▸ **Work order**:
Please take the lines from the one holding "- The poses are" through the one holding "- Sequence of" in the data below and copy them exactly.

Data extracted from a collection
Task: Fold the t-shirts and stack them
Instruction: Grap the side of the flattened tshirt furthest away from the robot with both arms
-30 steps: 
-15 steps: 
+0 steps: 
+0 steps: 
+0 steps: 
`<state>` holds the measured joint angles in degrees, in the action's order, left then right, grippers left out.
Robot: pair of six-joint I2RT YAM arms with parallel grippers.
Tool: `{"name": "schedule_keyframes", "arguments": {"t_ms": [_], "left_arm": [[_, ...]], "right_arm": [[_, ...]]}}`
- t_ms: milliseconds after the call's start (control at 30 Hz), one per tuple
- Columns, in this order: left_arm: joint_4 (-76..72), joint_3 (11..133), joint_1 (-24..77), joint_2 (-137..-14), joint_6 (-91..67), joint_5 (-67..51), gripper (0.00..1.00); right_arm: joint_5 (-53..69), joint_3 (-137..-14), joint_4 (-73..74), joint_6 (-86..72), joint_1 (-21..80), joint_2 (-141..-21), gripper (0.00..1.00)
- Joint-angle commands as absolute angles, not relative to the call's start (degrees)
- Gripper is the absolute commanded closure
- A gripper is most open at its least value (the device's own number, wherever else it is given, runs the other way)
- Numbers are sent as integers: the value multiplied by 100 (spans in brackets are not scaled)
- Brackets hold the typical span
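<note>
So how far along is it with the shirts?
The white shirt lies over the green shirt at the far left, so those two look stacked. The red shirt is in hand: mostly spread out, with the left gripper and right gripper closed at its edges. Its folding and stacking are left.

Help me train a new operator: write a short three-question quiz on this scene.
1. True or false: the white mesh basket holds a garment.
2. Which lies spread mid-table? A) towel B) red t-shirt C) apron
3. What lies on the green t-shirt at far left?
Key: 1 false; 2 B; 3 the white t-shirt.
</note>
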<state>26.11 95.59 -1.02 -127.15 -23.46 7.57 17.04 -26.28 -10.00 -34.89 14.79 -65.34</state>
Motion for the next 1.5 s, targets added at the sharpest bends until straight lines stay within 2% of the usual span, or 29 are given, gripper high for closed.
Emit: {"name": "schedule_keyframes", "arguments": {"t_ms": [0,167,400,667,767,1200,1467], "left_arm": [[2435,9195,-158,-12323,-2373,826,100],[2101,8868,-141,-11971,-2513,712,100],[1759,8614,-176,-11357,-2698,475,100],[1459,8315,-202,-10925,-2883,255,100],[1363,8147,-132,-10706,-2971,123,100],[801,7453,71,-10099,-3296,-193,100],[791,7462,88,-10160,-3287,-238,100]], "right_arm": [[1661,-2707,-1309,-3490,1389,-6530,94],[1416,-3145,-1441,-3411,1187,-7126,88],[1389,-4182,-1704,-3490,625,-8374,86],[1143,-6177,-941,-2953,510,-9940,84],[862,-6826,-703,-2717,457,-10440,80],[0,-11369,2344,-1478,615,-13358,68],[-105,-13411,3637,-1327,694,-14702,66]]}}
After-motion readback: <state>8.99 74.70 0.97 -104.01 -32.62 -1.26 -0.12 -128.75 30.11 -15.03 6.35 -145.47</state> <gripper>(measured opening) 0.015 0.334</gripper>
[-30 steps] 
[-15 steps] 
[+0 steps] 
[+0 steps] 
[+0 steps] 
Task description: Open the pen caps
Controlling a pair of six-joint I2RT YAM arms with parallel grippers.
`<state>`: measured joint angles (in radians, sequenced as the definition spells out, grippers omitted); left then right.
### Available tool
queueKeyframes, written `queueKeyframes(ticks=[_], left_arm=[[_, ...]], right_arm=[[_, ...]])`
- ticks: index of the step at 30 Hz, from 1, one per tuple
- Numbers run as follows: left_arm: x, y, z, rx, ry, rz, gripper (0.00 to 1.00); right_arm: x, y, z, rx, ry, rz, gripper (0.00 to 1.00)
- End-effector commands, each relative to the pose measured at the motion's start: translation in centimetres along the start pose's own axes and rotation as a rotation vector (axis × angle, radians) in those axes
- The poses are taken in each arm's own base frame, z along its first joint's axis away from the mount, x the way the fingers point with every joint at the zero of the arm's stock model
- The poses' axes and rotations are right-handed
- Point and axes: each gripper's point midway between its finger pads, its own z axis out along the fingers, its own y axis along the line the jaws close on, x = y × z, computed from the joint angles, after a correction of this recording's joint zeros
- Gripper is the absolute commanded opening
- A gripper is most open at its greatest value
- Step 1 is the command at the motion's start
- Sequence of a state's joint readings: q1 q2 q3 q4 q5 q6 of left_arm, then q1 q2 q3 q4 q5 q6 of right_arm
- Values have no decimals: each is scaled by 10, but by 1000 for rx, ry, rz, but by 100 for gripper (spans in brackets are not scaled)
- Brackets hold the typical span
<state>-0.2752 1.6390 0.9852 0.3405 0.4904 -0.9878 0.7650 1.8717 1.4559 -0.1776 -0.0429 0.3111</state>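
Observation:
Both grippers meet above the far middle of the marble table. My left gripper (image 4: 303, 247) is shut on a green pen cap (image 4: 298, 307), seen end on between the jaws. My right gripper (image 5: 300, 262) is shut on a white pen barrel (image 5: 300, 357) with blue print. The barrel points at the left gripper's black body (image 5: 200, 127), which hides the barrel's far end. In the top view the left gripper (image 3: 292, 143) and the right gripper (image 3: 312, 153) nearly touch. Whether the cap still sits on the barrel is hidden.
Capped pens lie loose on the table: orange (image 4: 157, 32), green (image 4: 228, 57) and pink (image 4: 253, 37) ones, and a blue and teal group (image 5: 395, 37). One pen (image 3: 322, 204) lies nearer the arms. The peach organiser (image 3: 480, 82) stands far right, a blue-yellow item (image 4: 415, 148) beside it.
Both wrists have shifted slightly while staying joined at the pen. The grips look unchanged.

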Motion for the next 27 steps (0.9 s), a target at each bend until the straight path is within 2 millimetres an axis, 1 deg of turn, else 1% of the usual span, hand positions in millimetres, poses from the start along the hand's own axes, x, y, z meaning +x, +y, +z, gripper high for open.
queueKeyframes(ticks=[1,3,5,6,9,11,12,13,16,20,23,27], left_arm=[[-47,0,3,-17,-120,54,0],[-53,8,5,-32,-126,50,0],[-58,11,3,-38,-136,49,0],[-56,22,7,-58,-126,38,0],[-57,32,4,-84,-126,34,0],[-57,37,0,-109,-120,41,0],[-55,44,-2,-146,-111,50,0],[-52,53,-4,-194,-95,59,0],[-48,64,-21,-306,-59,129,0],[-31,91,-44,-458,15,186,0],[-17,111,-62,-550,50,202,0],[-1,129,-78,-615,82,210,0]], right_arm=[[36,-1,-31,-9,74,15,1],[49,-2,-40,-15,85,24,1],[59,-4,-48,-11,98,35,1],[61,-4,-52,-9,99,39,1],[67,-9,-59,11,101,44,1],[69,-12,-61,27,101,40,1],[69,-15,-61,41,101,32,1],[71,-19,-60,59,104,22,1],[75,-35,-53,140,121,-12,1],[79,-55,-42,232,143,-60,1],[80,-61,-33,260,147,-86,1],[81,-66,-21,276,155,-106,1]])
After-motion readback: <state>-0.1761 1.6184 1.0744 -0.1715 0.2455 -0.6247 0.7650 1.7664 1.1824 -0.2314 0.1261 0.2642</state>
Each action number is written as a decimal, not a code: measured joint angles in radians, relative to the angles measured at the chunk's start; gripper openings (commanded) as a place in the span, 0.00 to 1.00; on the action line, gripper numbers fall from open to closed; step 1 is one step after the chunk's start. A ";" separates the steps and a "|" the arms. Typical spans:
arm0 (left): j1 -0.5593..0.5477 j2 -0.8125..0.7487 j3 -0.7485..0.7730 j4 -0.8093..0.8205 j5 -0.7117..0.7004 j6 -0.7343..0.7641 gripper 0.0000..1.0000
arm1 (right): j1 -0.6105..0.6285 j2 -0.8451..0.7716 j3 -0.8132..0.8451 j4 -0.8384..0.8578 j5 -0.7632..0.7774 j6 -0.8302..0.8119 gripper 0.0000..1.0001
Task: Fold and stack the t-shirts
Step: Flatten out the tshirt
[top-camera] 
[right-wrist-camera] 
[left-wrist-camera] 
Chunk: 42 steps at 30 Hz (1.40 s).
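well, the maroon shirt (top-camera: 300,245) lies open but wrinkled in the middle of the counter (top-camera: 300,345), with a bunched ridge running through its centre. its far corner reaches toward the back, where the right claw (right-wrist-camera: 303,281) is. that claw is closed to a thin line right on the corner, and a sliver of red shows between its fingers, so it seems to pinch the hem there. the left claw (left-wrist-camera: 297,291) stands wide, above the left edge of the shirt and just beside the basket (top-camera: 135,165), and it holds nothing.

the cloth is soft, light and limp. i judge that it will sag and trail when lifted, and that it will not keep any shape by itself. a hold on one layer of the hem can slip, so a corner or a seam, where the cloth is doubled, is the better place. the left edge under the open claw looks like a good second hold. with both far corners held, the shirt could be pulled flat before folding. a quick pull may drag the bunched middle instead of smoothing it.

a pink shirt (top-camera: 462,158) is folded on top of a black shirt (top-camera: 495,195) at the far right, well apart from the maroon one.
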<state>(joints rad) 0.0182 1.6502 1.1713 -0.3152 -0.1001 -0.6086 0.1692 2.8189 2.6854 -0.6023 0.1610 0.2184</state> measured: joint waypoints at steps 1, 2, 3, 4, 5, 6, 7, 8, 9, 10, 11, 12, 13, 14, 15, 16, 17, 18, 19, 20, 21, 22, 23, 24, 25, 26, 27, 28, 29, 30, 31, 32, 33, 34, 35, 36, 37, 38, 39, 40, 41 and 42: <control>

▸ **Your response**:
- The poses are taken in each arm's own base frame, z along its first joint's axis away from the mount, x the way the fingers point with every joint at the zero of the arm's stock model
- The poses' axes and rotations are right-handed
- Point and axes: each gripper's point midway between its finger pads, its own z axis out along the fingers, its own y axis along the line the jaws close on, x = y × z, computed from the joint angles, after a correction of this recording's joint zeros
- Gripper is the absolute commanded opening
- A gripper is most open at its greatest value
- Step 1 is the command at the motion's start
- Sequence of a state's joint readings: q1 q2 q3 q4 q5 q6 of left_arm, then q1 q2 q3 q4 q5 q6 of right_arm

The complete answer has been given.